**Exercise details**
Once the line containing "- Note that" is reached in the listing below, reproduce it and all later lines through the final one exactly, but omit any pictures.
━━ Given data
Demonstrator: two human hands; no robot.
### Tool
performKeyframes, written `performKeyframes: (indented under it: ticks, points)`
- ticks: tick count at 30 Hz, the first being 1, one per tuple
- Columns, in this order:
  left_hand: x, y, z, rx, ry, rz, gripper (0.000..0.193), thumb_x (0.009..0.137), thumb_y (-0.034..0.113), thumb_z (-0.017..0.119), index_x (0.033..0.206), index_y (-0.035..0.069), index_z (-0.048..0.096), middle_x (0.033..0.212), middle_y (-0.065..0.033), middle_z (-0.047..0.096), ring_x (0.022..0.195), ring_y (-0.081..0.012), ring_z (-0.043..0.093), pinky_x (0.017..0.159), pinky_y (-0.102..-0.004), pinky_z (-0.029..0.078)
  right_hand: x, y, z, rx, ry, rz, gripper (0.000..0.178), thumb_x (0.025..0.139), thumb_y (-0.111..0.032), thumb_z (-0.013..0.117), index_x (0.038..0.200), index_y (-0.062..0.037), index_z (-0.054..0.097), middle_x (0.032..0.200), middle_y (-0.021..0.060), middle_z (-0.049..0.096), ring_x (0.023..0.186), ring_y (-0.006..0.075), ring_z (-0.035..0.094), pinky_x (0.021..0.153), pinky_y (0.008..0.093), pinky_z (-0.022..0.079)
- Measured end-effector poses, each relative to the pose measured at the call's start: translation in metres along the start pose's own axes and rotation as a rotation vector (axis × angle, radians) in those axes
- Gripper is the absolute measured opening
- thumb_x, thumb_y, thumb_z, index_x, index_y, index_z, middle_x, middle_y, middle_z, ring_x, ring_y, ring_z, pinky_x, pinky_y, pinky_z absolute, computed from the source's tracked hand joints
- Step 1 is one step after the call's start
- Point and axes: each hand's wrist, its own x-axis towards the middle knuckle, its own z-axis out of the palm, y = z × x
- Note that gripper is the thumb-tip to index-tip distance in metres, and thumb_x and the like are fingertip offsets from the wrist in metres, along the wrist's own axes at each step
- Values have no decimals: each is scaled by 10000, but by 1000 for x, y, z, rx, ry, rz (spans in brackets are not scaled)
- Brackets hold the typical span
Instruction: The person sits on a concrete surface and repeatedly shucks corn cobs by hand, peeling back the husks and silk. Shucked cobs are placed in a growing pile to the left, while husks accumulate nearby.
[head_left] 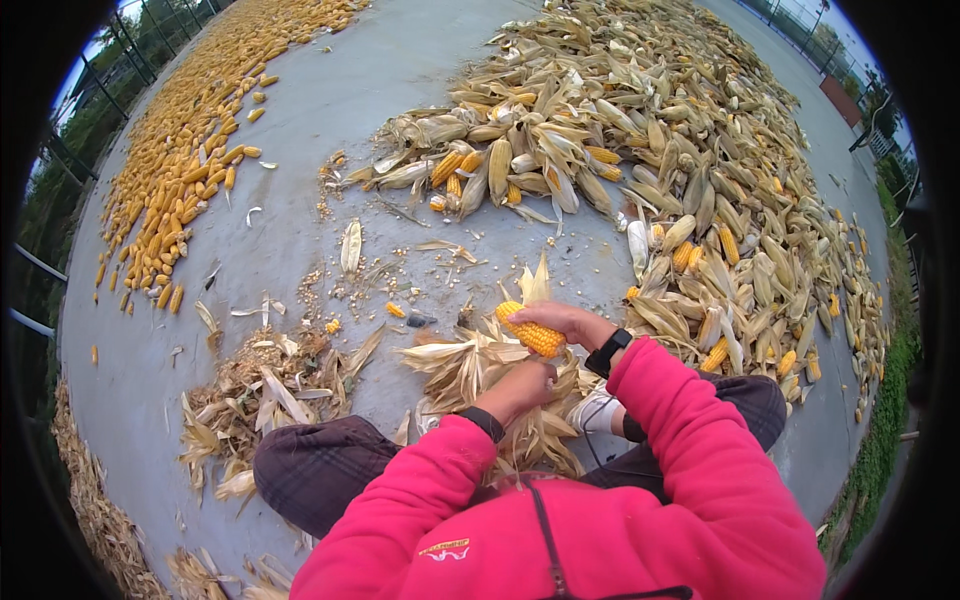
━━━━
**Answer for this exercise**
- Note that gripper is the thumb-tip to index-tip distance in metres, and thumb_x and the like are fingertip offsets from the wrist in metres, along the wrist's own axes at each step
- Values have no decimals: each is scaled by 10000, but by 1000 for x, y, z, rx, ry, rz (spans in brackets are not scaled)
- Brackets hold the typical span
Instruction: The person sits on a concrete surface and repeatedly shucks corn cobs by hand, peeling back the husks and silk. Shucked cobs are placed in a growing pile to the left, while husks accumulate nearby.
[head_left] 

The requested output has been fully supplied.